According to Pulitzer Prize winning New York Times Columnist Thomas Friedman, “healthy” glocalisation involves “a culture” that not only “naturally fit[s]” into another culture, but also “enriches” that culture. (One Planet Education) To achieve this goal, a business corporate culture, like that of Starbucks, should “resist those things that are truly alien” and “compartmentalize” aspects that can be “celebrated as different”.

Cultural barriers to entry were not easy to conquer even for this super-brand. Although strong global brands including Starbucks do not require a “complete brand makeover to compete”, Starbucks’ success supports that even those super-brands may ‘benefit from a few nips and tucks”. (Forbes 5) Its first store in China opened in 1998, when it was still very uncommon for Chinese people to drink coffee instead of tea. (Baike) As part of its marketing approach to “win the hearts of local consumers”, Starbucks has “glocalised” many of its products (Venkatraman and Nelson 1012), as observable from the Starbucks China’s official website, by altering “some brand attributes” to present “alignment with local Chinese culture and local Chinese tastes”. (Forbes 5)

Chinese New Year products such as “peach blossom tea latte”, Moon Festival products including coffee moon cakes, Dragon Boat Festival product “Zongzi”, and regular products targeted at the Chinese population such as tea products have been introduced. (Lab Brand) This aspect is not necessarily negative, but serves to demonstrate how brand image may change in different markets.
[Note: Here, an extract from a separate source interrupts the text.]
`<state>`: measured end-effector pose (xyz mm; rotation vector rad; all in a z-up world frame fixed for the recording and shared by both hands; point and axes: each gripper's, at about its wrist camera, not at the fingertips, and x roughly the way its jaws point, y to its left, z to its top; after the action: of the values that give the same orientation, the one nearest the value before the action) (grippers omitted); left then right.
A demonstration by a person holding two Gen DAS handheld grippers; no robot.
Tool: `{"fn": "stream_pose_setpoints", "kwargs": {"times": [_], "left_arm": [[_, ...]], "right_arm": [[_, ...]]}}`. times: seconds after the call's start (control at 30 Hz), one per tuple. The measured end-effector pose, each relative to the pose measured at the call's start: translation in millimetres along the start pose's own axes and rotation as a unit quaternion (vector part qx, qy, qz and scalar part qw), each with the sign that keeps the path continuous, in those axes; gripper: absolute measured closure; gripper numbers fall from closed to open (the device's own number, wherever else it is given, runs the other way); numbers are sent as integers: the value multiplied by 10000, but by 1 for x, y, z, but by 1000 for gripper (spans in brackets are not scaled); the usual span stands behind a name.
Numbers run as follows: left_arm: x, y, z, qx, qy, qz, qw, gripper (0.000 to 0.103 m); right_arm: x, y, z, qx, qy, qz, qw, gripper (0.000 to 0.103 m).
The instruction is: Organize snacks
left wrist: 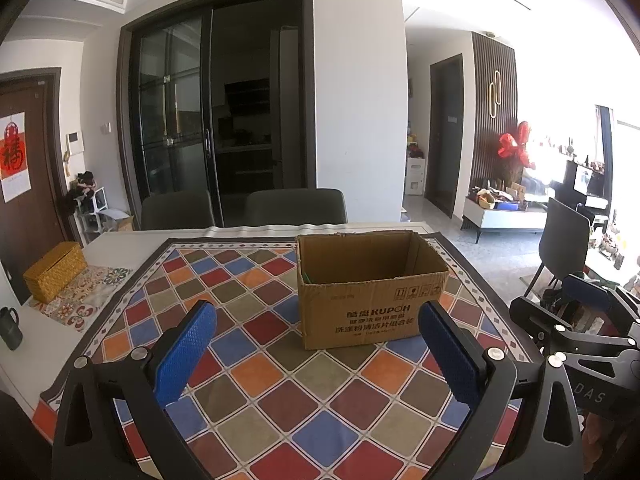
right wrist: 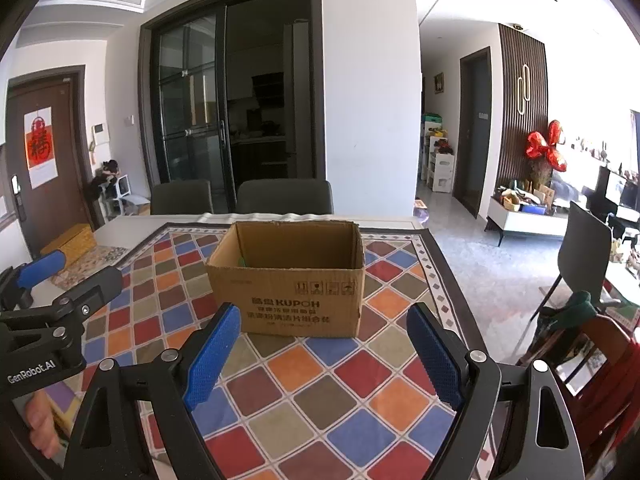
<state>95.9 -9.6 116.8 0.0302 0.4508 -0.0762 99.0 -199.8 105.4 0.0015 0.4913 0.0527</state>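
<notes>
An open brown cardboard box [left wrist: 372, 288] [right wrist: 289, 280] stands upright on the checkered tablecloth. A sliver of something green shows inside it at the left wall; the rest of its inside is hidden. No loose snacks show on the cloth. My left gripper [left wrist: 316, 344] hovers open in front of the box, a little to its left, nothing between its blue pads [left wrist: 184, 354]. My right gripper [right wrist: 324, 350] is also open and empty, just short of the box's front face. Each gripper shows at the edge of the other's view.
A colourful diamond-pattern cloth [left wrist: 280, 396] covers the table. A woven yellow box [left wrist: 54, 270] and a dark mug [left wrist: 10, 328] sit at the table's left side. Two grey chairs [left wrist: 296, 206] stand behind the table, another chair [right wrist: 584, 248] to the right. A hand [right wrist: 40, 424] grips the left tool.
</notes>
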Motion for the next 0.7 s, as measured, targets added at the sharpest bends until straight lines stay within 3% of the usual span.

Later, Schultz commented during an interview that growth as a strategy becomes “somewhat seductive” and “addictive”, but growth “should not, and is not, a strategy”, but is a “tactic”. (McKinsey) According to Hoang, a “tactic” is a “short term method used to achieve an organisation’s tactical objectives”, whilst a “strategy” refers to “any plan of action to achieve the strategic objectives of an organisation”, which, in other words, highlights a longer term. (41) By thinking that growth is short-term instead of long-term, Schultz has started to hold a rather different perspective from that he had years ago, when the firm was established. Then, his ambition was only to have the coffee shop across the United States in a not-so-short-term. 



If glocalisation is a baby born to globalisation and localisation (One Planet Education), then it may have the advantages and disadvantages of its parent concepts. Many customers interviewed at Starbucks’ Wanjia Shopping Centre stated that they thought the green tea cheese pie launched to celebrate the Chinese New Year with the oriental element of green tea was far too sweet and oily. Observational research demonstrates that green tea cheese pie was originally a product in the China Starbucks market, but due to unknown reasons that staff are unwilling to disclose, is no longer sold. The reintroduction in the market during the Chinese New Year Festival, based on the customers’ feedback, was overall unsatisfactory. The combination did not result in having Western products with local flavours that attracted local customers, based on the informal interviews with 10 customers from China and abroad. Meanwhile, Manager Liu from the same store said that Chinese New Year products were inspired by the Chinese traditional culture, which was not originally intended by Starbucks China’s marketing department. Liu said that she personally considered that Starbucks prefers glocalisation across the globe. The intention of introducing Chinese-culture-oriented products during the festival periods is to blend Chinese culture with Starbucks’ original Western products. In order to achieve this goal, the shop employees introduced the cultural elements to each customer who visited the store. Nevertheless, the results were not as satisfactory. When asked how well the Chinese New Year merchandise sold, Liu admitted that those glocalised products did not sell well at all. Only about 20 products were sold each week (for approximately 10 weeks in January and February), despite shop assistants and baristas’ efforts in marketing them to the customers. 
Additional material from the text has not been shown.